An effect on the mRNA levels for several house-keeping genes was observed together with several solute carriers, which indicate that the cells upon activation also initiate metabolic changes possibly to initiate a proliferative response. However, this response was relatively minor compared to the dramatic upregulation of GZMB and IFN-γ, and to the somewhat less, but still strong upregulation of IL-2, IL-2 receptor alpha chain and TNF-α. This very strong response in GZMB and a few cytokines and chemokines indicate that the primary goal during the activation of CD8+ T cells is to activate the apoptosis machinery and to activate phagocytic inflammatory cells in the area of infection. Future analysis of additional immune cells and their changes in transcriptomic response upon activation will hopefully elucidate how highly efficient targeting of pathogens can be achieved by tailormade coordinated responses from several immune cell populations.
We will here make clear that the findings of this communication are based solely on mRNA levels and this is in most cases also reflecting the protein levels, but not always.
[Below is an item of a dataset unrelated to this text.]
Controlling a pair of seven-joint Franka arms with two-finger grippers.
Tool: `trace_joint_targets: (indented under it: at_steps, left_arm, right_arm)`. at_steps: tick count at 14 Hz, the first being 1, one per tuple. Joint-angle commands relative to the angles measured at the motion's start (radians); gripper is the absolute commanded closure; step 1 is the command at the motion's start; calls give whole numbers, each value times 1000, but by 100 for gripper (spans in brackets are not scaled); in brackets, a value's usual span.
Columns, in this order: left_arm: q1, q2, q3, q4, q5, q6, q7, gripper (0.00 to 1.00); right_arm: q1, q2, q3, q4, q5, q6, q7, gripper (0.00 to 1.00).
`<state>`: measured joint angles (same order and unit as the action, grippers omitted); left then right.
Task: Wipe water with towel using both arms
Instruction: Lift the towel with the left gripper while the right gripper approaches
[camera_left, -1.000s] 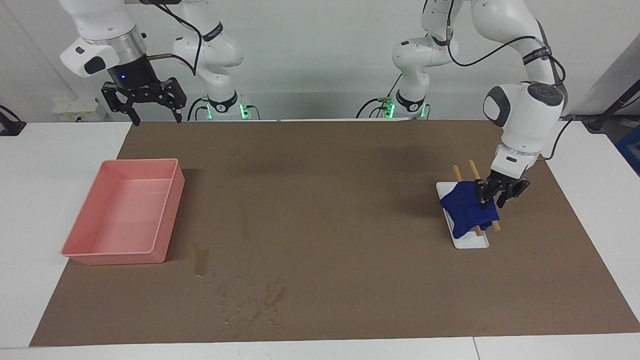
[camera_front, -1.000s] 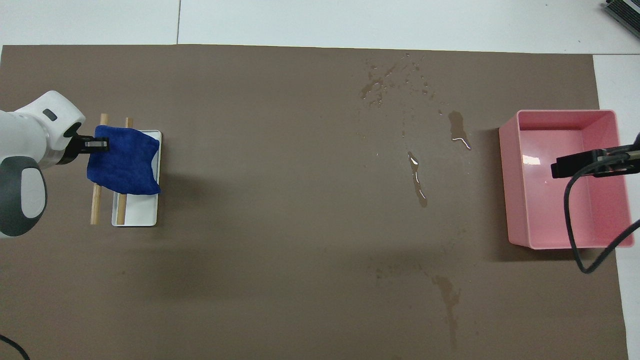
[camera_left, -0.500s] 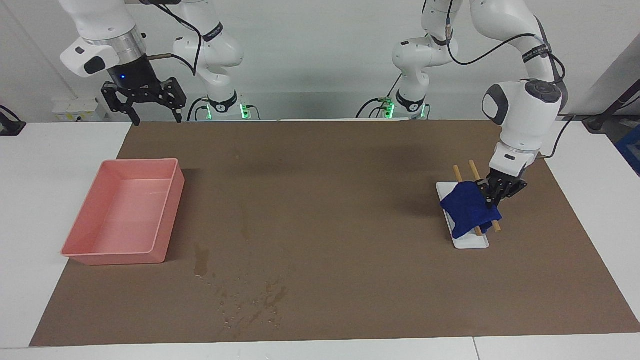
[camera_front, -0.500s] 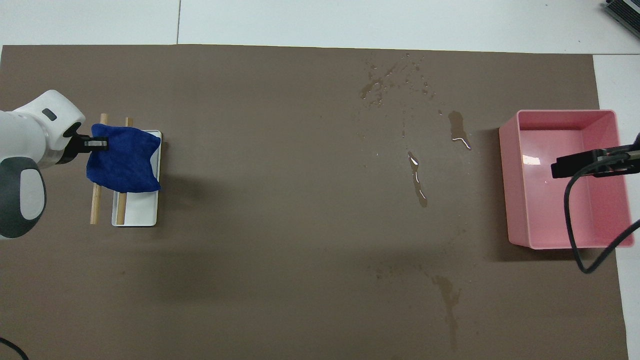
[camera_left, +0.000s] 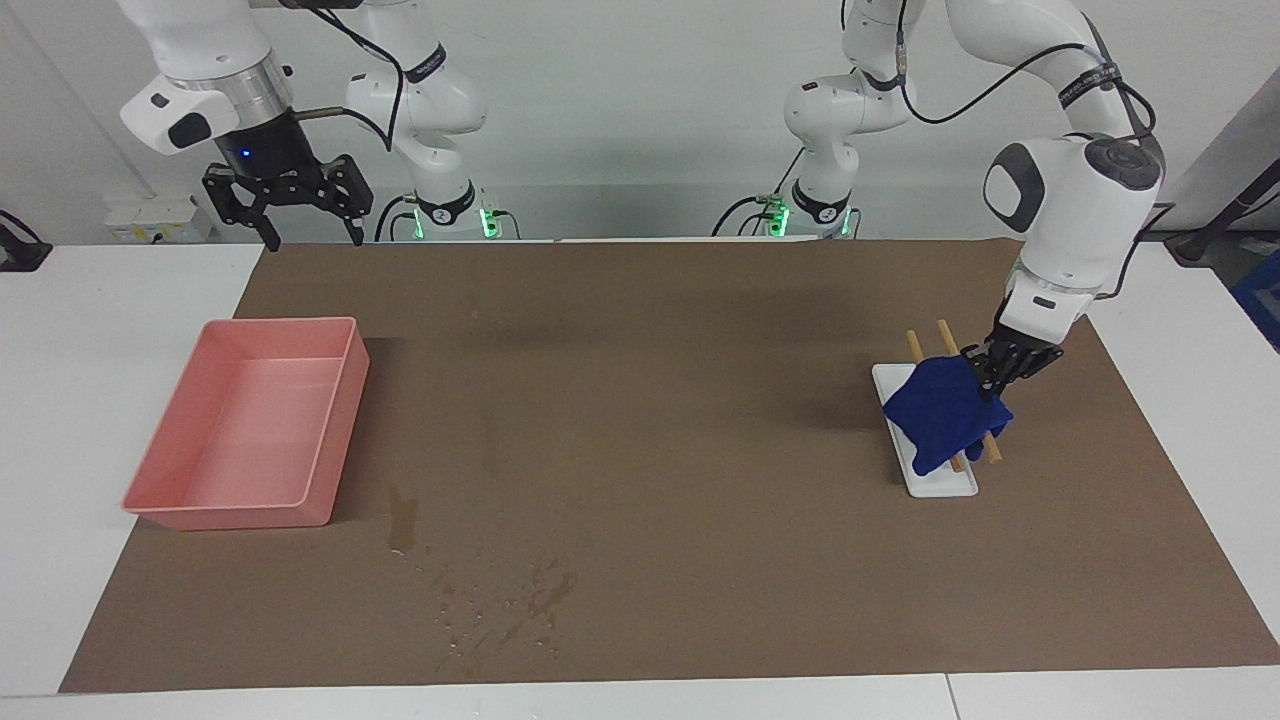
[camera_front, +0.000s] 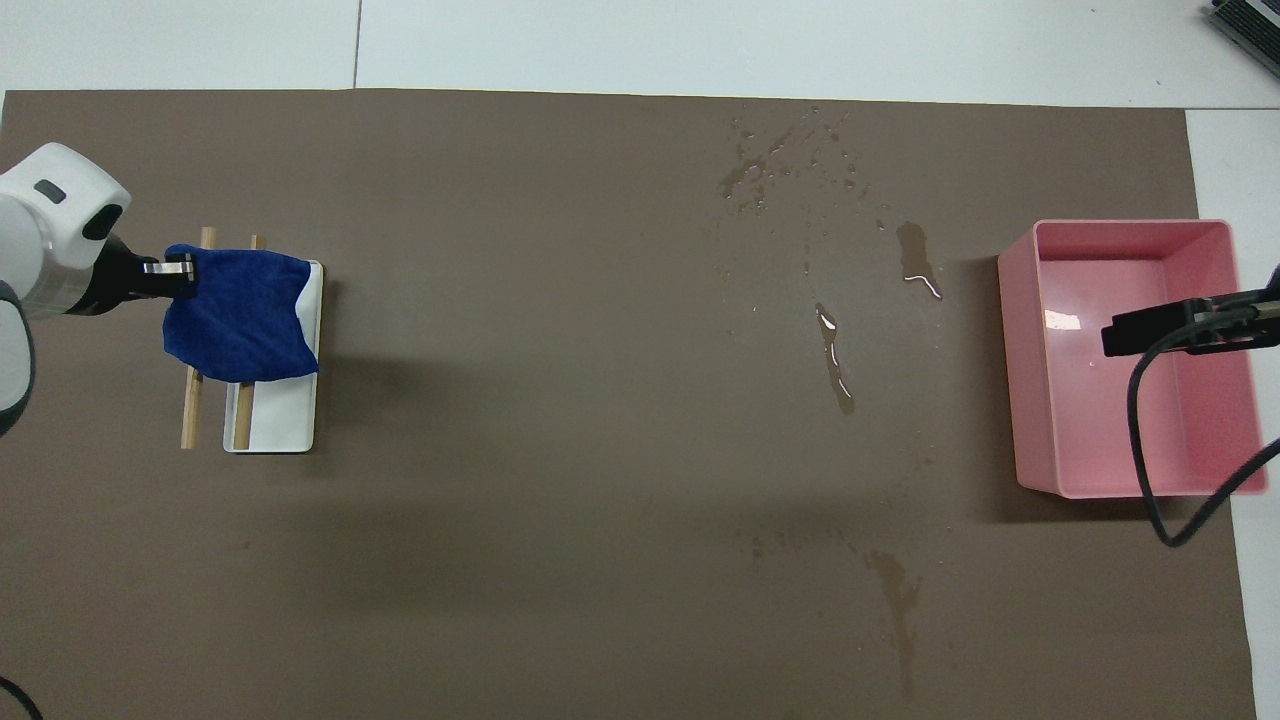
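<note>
A dark blue towel (camera_left: 940, 410) (camera_front: 240, 318) hangs a little above a white tray (camera_left: 945, 485) (camera_front: 280, 425) with two wooden rods, at the left arm's end of the brown mat. My left gripper (camera_left: 988, 377) (camera_front: 185, 278) is shut on the towel's edge. The water (camera_left: 520, 600) (camera_front: 833, 355) shows as dark streaks and droplets on the mat, beside the pink bin and toward the edge farthest from the robots. My right gripper (camera_left: 310, 232) hangs open, high over the mat's edge nearest the robots, at the right arm's end.
A pink bin (camera_left: 250, 430) (camera_front: 1135, 360) stands at the right arm's end of the mat. The two wooden rods (camera_left: 945, 345) (camera_front: 190, 410) lie across the white tray. White table surrounds the brown mat (camera_left: 640, 400).
My left gripper closed on the towel's edge and rose slightly, lifting and bunching the towel off the rods. The right arm has not moved.
</note>
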<state>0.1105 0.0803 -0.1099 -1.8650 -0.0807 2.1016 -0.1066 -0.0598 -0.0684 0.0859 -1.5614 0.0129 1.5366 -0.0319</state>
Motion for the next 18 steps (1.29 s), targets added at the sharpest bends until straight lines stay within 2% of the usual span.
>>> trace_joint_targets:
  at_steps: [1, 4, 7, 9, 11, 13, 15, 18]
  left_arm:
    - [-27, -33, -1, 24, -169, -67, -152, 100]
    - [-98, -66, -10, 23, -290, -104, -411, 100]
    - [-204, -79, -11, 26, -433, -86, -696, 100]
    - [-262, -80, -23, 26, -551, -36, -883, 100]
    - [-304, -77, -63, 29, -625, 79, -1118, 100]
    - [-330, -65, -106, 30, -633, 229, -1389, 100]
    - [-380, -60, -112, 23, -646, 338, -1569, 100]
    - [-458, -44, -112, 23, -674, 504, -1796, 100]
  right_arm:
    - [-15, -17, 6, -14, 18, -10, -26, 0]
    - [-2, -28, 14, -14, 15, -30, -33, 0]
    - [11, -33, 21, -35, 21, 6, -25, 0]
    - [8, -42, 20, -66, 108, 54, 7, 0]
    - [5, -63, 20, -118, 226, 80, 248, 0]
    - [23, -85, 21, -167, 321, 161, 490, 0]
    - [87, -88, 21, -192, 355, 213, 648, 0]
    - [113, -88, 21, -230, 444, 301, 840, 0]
Protein stability is a major factor that affect protein steady state levels, and translation is also strongly affected by micro RNAs. However, due to difficulties in obtaining accurate protein levels, mRNA levels are in general the best way to obtain an overall view of the entire production of proteins from a cell involving all approximately 21 000 genes.

4. Materials and Methods

4.1. Isolation of Human Peripheral Blood CD8+ T Cells

Peripheral blood samples in the form of buffy coats from healthy male and female donors were obtained from the blood bank at Uppsala University Hospital. Peripheral blood mononuclear cells (PBMCs) were isolated by density gradient centrifugation using Ficoll-Paque (Cytiva). CD8⁺ T cells were then positively selected from PBMCs using the CD8⁺ T Cell Isolation Kit (MACS, Miltenyi Biotec), following the manufacturer’s instructions. The purity of the isolated CD8⁺ T cell population was >96%, as confirmed by flow cytometry. The samples were analyzed in a Beckman Coulter CytoFLEX LX flow cytometer and the data was further processed in FlowJo. The following antibodies were used in the analysis; Anti-Human CD45 EF506 (ThermoFisher Scientific Catalog#: 69-0459-42), Anti-Human anti CD3 BV421 (ThermoFisher Scientific Catalog#: 404-0037-41), Anti-Human CD8a BV605 (ThermoFisher Scientific Catalog#: 406-0088-41), Anti-Human CD56 APC (ThermoFisher Scientific Catalog#: 17-0567-41). The samples were also analyzed for the absence of CD4+ and CD14+ cells. The staining procedure was performed as previously described [9]. Purified cells were immediately used for downstream culture and activation experiments.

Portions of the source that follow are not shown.